When the image forming part 4 starts image formation, the charging device 22K charges the outer peripheral surface of the rotating photoreceptor 18K. The laser unit 20K irradiates a laser beam in accordance with the digital signal subjected to the image processing to the outer peripheral surface of the photoreceptor 18K charged to a uniform potential in the axial direction by the charging device 22K in order to form an electrostatic latent image.


The developing device 24K supplies a black developer (for example, toner) to the outer peripheral surface of the photoreceptor 18K, and develops the electrostatic latent image with the toner. The primary transfer device 26K electrostatically transfers the toner image to the intermediate transfer belt 14.

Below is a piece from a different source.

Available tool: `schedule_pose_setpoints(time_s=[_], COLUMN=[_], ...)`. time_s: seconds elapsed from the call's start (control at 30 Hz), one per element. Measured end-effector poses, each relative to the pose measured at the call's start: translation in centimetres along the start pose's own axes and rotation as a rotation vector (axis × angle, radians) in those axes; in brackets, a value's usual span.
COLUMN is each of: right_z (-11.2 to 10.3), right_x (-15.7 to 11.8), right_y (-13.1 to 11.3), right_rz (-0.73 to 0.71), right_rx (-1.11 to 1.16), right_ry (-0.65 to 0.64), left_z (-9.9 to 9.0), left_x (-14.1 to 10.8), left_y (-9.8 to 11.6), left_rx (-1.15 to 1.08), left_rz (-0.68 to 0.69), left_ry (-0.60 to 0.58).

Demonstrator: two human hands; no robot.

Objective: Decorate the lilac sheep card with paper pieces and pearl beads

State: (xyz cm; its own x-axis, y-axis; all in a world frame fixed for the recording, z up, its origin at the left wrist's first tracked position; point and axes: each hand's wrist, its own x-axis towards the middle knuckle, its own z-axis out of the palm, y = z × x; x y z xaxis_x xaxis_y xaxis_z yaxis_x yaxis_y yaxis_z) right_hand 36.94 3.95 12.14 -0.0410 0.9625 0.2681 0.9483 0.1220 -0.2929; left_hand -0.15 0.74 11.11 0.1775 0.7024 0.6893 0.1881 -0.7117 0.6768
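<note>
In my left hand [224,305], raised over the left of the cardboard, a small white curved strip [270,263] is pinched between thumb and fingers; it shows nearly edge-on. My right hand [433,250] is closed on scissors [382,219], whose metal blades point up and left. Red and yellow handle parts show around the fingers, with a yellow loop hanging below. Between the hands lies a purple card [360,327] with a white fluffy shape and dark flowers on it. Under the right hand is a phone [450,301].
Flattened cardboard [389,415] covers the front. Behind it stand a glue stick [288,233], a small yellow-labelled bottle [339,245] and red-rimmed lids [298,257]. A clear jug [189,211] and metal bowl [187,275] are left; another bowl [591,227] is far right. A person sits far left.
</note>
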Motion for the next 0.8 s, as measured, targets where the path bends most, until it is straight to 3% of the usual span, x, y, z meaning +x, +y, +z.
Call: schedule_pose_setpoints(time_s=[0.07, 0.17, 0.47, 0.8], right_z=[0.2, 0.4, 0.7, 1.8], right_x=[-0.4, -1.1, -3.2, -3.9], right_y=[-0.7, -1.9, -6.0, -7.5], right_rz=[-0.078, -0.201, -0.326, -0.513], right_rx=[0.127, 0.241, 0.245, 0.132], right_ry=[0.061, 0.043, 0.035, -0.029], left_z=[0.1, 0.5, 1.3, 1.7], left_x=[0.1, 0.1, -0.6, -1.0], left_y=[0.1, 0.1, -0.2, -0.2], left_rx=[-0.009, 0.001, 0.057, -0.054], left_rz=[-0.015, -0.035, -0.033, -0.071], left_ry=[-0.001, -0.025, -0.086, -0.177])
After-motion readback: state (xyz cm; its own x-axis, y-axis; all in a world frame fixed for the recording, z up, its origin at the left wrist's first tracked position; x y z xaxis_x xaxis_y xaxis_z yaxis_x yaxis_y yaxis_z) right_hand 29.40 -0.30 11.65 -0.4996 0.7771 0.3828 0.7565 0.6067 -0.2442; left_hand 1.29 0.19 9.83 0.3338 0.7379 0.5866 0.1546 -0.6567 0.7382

The cleaner 27K disposed downstream of the primary transfer device 26K in the rotation direction of the photoreceptor 18K removes the toner remaining on the photoreceptor 18K without being transferred. The charge removing lamp 28K disposed downstream of the cleaner 27 in the rotation direction of the photoreceptor 18K removes the remaining charge on the outer peripheral surface of the photoreceptor 18K. In the color image formation, the process units 16Y, 16M and 16C similarly perform the above operation.


A secondary transfer device 36 electrostatically transfers the toner image transferred on the intermediate transfer belt 14 to a sheet conveyed from a sheet feed device 32 through a conveyance path 34. A fixing device 38 fixes the toner image to the sheet. A conveyance roller 40 conveys the sheet on which the toner image is fixed to a branch member 42. The transfer device and the fixing device constitute a print part of the sheet.


The branch member 42 guides the sheet to a reverse roller 44 or a conveyance roller 54 based on the sheet processing. When the branch member 42 guides the sheet to the reverse roller 44, the reverse roller 44, a branch member 46 and a conveyance roller 48 convey the sheet to a sheet discharge roller 50, and the sheet discharge roller 50 discharges the sheet to an upper-stage fixed tray 107.


When two-sided printing is performed, the branch member 42 guides the sheet to the reverse roller 44, and the reverse roller 44 is reversely rotated and conveys the sheet to the branch member 42. The branch member 42 guides the sheet to a conveyance roller 56, and the conveyance roller 56 conveys the sheet to the secondary transfer device 36. As a result, the secondary transfer device 36 transfers a toner image to the opposite surface of the conveyed sheet. The fixing device 38 fixes the toner image to the sheet. Besides, for example, when the size of the sheet is, for example, A3 size and is large, the branch member 46 guides the A3 size sheet to a reverse paper path, and the reverse roller 44 is reversely rotated and conveys the A3 size sheet to the branch member 42.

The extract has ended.